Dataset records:
——

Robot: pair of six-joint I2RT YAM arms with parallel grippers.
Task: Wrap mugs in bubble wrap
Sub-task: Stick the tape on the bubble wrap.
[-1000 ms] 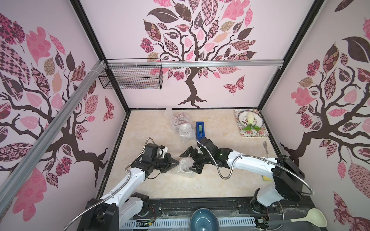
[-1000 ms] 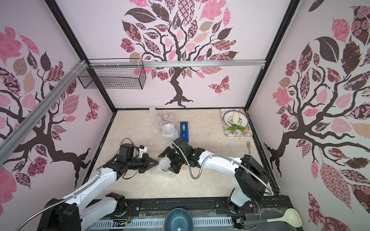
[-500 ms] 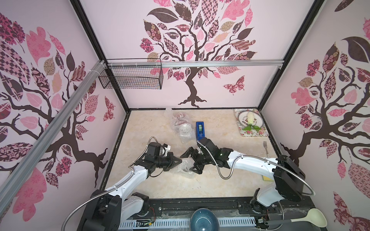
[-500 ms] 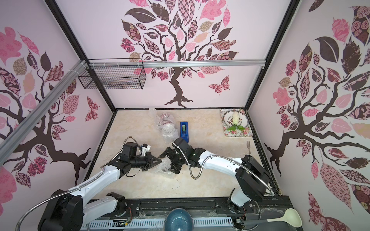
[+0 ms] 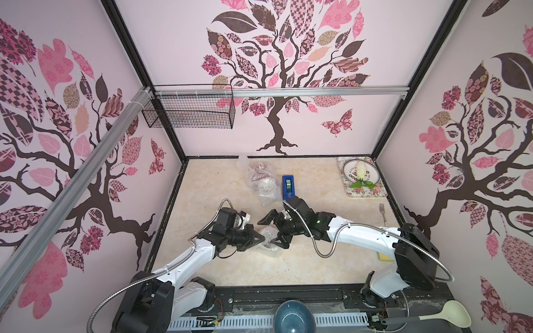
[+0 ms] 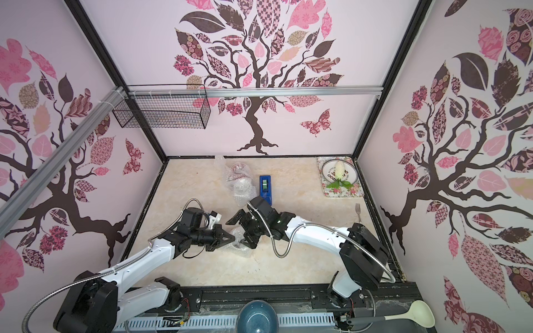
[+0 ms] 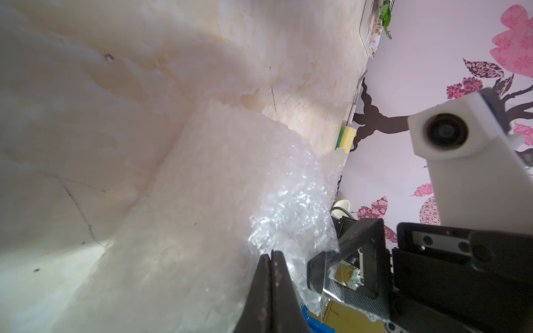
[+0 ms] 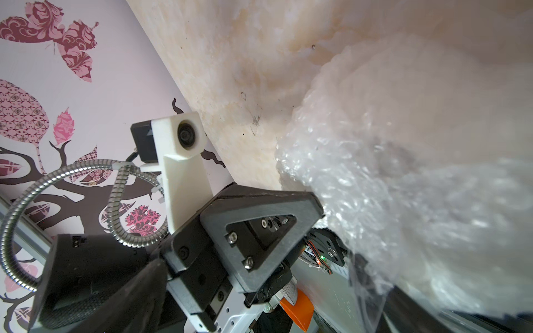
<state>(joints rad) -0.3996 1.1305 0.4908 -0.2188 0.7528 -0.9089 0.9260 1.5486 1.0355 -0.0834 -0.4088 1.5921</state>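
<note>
Whatever sits inside the crinkled, glossy bubble wrap (image 5: 269, 250) mid-table is hidden. The left gripper (image 5: 262, 238) is pinched shut at its edge, though a caught fold is unclear. The right gripper (image 5: 271, 234) gapes wide, straddling the bundle.

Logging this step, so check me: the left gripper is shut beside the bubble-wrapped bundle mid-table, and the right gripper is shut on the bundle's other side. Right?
Not quite. The right gripper is open, with its jaws spread wide at the bubble-wrapped bundle, as both top views show. The rest holds: the left gripper is shut beside the bundle, as the left wrist view shows.
</note>
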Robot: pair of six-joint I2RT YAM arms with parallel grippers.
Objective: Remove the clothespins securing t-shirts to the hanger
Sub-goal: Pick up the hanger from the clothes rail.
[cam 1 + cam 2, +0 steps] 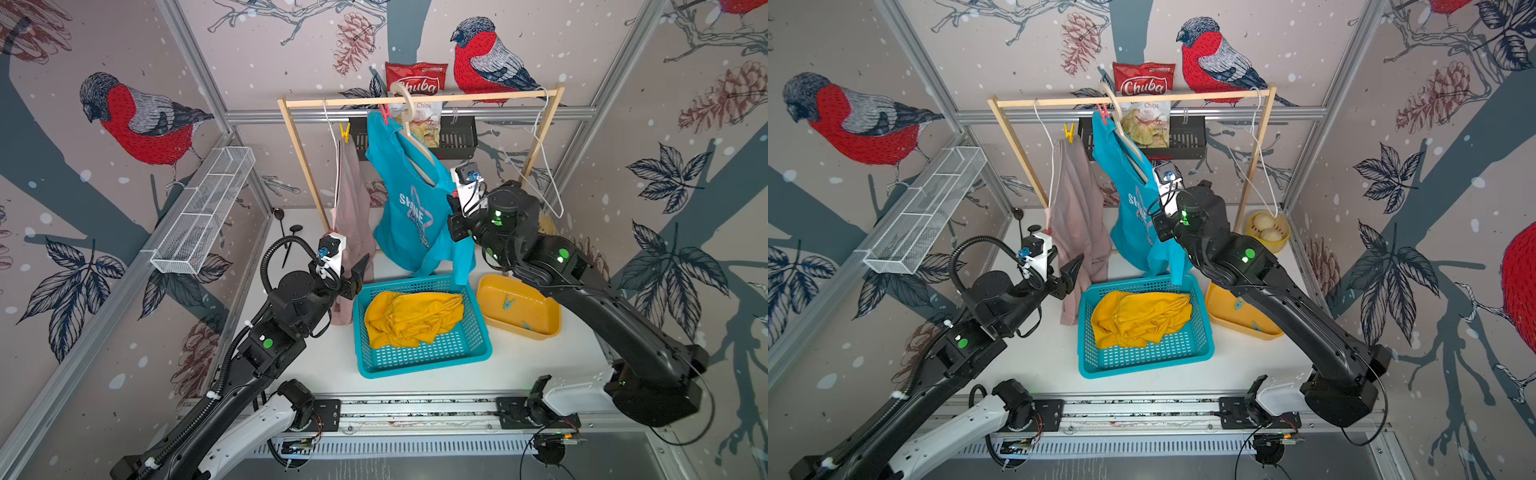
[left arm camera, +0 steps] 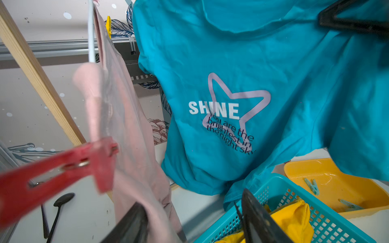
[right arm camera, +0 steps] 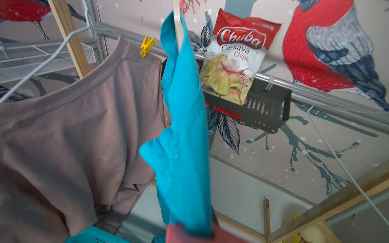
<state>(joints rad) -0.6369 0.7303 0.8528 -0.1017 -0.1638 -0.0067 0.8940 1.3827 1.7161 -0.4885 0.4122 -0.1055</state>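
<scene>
While my right gripper (image 1: 452, 198) pinches shut on a red clothespin (image 3: 185, 233) at the teal t-shirt (image 1: 409, 199), low on its wooden hanger (image 1: 417, 145), my left gripper (image 1: 358, 275) stands wide open beside the pink t-shirt (image 1: 353, 199), near another red clip (image 2: 52, 174).

Bright, even white light; top views crisp, wrist views soft up close.

In both top views the white table (image 1: 519, 361) (image 1: 1246, 359) is evenly lit, with only soft shadows beneath the teal plastic lattice basket (image 1: 424, 367), and the wide lens splays the aluminium frame bars (image 1: 195, 62) toward the corners. In the left wrist view the near red plastic clothespin (image 2: 52, 174) is smeared out of focus, the teal cloth t-shirt with white "SHINE" print (image 2: 231, 63) is sharp, and glare glints on the yellow plastic tray (image 2: 347, 189). In the right wrist view that shirt's hanging fold is blurred; the red crisp packet (image 3: 242, 52) is sharp.
</scene>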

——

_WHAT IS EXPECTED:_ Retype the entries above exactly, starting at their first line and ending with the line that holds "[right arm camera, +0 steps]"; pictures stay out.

_WORKED SOLUTION:_
Robot: pair of six-joint I2RT YAM arms with parallel grippers.
Task: Wrap mugs in bubble wrap
Sub-task: Stick the tape on the bubble wrap.
[-1000 ms] 
[-1000 ms] 
[-500 ms] 
[-500 ms] 
[+0 ms] 
[+0 ms] 
[+0 ms] 
[+0 ms] 
<state>(joints rad) -0.3996 1.1305 0.4908 -0.2188 0.7528 -0.9089 0.9260 1.5486 1.0355 -0.0834 -0.4088 1.5921</state>
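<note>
Whatever sits inside the crinkled, glossy bubble wrap (image 5: 269, 250) mid-table is hidden. The left gripper (image 5: 262, 238) is pinched shut at its edge, though a caught fold is unclear. The right gripper (image 5: 271, 234) gapes wide, straddling the bundle.

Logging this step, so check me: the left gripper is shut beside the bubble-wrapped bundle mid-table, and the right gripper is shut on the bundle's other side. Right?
Not quite. The right gripper is open, with its jaws spread wide at the bubble-wrapped bundle, as both top views show. The rest holds: the left gripper is shut beside the bundle, as the left wrist view shows.
</note>
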Robot: pair of six-joint I2RT YAM arms with parallel grippers.
Objective: Remove the clothespins securing t-shirts to the hanger
Sub-goal: Pick up the hanger from the clothes rail.
[cam 1 + cam 2, +0 steps] 
[left arm camera, +0 steps] 
[right arm camera, +0 steps] 

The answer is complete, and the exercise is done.